**EXERCISE REQUIREMENTS**
Once the line with "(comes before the" is found in the data, output it and each following line exactly, up to and including the line with "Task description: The", and nothing before or after.

**RAW DATA**
────────

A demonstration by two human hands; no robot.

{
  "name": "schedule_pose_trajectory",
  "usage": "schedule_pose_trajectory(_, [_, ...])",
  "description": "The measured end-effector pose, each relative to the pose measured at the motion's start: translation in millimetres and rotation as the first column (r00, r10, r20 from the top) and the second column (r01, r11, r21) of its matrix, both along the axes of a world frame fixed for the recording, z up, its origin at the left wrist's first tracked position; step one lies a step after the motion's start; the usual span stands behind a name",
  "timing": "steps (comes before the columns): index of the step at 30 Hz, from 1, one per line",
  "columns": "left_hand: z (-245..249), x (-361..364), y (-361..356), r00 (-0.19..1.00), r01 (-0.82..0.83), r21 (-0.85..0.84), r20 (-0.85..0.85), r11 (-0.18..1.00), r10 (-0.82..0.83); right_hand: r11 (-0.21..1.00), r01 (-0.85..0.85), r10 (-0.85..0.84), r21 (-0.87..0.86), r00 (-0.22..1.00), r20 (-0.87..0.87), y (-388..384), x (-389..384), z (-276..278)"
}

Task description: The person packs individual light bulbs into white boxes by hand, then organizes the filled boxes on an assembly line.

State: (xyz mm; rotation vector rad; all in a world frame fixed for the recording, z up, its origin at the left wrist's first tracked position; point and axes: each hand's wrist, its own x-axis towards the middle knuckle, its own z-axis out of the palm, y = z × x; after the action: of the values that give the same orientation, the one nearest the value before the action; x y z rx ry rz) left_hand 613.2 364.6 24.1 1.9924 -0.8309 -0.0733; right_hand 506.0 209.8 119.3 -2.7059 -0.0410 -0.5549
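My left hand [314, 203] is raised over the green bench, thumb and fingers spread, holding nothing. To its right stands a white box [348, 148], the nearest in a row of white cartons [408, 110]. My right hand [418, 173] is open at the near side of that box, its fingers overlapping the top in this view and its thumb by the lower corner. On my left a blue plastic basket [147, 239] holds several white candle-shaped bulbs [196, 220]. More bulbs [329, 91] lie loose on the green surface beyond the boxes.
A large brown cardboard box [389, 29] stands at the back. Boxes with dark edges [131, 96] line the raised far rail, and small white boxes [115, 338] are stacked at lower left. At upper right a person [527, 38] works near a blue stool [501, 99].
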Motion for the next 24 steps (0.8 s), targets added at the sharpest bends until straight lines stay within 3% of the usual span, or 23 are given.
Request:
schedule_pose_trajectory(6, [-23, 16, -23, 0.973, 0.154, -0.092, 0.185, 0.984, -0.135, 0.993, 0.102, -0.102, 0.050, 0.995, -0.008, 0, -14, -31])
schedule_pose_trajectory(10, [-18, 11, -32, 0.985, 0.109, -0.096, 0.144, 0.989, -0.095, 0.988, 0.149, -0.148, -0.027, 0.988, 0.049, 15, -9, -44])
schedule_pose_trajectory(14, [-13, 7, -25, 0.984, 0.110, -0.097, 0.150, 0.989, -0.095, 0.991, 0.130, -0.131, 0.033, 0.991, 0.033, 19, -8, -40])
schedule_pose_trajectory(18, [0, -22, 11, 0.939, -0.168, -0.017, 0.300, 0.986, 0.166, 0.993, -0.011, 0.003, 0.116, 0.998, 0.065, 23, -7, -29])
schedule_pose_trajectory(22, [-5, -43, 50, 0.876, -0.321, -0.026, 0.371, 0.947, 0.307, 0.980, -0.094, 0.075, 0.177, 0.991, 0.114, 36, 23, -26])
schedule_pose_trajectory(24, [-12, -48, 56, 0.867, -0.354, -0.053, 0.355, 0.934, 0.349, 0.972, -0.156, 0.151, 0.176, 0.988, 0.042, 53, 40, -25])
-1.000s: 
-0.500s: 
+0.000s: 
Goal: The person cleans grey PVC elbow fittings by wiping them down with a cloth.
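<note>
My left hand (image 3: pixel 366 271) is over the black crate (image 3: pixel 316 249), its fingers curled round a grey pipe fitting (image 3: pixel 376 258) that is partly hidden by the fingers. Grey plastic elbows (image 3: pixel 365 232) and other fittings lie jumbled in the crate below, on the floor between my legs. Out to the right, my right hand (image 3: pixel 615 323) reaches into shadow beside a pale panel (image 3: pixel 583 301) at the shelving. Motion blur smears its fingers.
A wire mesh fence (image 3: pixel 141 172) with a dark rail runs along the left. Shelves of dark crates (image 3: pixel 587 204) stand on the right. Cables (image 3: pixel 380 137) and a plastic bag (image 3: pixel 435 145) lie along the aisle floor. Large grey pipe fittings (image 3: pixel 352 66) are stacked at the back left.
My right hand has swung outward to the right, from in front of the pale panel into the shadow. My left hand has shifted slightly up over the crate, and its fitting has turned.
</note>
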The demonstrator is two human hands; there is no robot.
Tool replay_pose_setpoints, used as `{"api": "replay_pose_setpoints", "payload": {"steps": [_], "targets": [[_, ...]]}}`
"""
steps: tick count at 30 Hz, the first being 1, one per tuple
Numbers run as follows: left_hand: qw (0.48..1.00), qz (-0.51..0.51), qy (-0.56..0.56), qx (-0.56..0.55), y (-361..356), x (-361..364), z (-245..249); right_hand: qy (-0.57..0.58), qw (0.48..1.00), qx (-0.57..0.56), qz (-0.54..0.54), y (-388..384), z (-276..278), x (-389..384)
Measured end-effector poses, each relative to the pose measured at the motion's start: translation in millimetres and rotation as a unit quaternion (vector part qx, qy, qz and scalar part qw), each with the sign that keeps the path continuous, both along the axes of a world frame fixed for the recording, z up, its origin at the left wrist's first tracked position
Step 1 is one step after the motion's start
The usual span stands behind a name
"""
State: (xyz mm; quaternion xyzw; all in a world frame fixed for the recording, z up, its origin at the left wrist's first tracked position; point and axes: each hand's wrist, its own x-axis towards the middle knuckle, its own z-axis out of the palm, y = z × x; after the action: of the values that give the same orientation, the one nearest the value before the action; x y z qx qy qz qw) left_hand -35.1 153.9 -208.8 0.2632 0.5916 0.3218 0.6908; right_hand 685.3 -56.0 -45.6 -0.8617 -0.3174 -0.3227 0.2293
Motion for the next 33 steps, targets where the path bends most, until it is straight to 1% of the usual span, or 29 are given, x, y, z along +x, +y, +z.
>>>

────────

**RESULT**
  "timing": "steps (comes before the columns): index of the step at 30 Hz, from 1, one per line",
  "columns": "left_hand: z (-245..249), x (-361..364), y (-361..356), r00 (-0.19..1.00), r01 (-0.82..0.83), r21 (-0.85..0.84), r20 (-0.85..0.85), r11 (-0.18..1.00), r10 (-0.82..0.83); right_hand: r11 (-0.21..1.00), r01 (-0.85..0.85), r10 (-0.85..0.84), r21 (-0.87..0.86), r00 (-0.22..1.00), r20 (-0.87..0.87), y (-388..384), x (-389..384), z (-276..278)"
}

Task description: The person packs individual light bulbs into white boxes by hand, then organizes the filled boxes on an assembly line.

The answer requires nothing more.